__Task brief__. Sift the listing for lines that hold the string "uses" and pull them out.

[Information supplied Boundary: Start]

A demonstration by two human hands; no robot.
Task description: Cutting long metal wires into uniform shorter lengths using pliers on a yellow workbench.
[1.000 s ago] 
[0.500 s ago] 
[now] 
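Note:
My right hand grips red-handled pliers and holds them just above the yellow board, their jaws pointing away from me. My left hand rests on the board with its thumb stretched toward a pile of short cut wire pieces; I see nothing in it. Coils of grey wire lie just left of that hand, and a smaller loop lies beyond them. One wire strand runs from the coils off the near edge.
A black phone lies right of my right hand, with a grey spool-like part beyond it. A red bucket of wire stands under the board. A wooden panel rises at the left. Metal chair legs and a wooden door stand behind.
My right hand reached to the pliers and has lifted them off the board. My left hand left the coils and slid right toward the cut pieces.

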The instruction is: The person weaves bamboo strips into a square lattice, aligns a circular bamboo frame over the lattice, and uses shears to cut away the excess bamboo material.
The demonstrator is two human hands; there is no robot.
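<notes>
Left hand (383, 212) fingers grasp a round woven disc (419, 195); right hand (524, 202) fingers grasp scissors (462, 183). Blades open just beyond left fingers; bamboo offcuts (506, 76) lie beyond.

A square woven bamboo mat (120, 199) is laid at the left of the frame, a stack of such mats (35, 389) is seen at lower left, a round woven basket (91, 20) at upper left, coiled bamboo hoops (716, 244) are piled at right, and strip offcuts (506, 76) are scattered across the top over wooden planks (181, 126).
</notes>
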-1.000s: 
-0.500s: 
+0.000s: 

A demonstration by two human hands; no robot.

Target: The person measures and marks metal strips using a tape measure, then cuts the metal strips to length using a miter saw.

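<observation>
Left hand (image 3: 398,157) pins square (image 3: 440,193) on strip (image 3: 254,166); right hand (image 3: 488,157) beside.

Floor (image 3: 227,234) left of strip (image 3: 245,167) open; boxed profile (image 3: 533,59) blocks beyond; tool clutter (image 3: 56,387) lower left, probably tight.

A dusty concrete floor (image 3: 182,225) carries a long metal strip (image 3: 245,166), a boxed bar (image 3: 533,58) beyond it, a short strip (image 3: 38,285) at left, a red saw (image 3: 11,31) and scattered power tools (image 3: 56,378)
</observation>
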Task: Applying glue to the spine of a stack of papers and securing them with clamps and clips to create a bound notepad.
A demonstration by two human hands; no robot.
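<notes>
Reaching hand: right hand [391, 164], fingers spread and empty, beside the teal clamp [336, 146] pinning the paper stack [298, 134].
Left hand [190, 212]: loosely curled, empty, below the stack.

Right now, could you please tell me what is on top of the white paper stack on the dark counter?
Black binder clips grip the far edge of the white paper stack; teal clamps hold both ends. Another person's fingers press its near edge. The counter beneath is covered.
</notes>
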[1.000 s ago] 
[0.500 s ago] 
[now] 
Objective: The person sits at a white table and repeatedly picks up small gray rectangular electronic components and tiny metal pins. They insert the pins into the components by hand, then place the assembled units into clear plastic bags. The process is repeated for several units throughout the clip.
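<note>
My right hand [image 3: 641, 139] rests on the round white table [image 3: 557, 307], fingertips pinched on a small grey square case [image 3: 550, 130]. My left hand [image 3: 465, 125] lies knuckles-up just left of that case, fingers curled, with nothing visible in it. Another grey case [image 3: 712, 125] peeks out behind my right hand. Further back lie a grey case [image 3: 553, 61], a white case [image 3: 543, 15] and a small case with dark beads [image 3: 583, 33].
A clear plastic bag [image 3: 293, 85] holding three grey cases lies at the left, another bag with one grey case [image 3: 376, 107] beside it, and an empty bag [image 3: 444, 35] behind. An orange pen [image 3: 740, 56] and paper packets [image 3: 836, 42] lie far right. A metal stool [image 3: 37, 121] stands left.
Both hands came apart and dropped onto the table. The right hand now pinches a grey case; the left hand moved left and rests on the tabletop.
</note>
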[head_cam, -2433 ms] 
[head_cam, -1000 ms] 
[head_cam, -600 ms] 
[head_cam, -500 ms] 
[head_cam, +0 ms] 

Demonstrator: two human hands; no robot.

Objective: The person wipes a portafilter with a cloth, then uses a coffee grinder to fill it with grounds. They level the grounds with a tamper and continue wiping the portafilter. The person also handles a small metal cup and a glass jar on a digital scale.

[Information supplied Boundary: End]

__Solution__.
The instruction is: The person weaves bamboo strips into a square lattice, aligns a circular bamboo frame over the lattice, and uses shears to cut away the excess bamboo material.
Objective: The person wipes a portafilter with a cloth, then uses a coffee grinder to fill it with grounds. They level the grounds with a tamper and continue wiping the portafilter. The person also handles a small metal cup and a glass jar on a digital scale.

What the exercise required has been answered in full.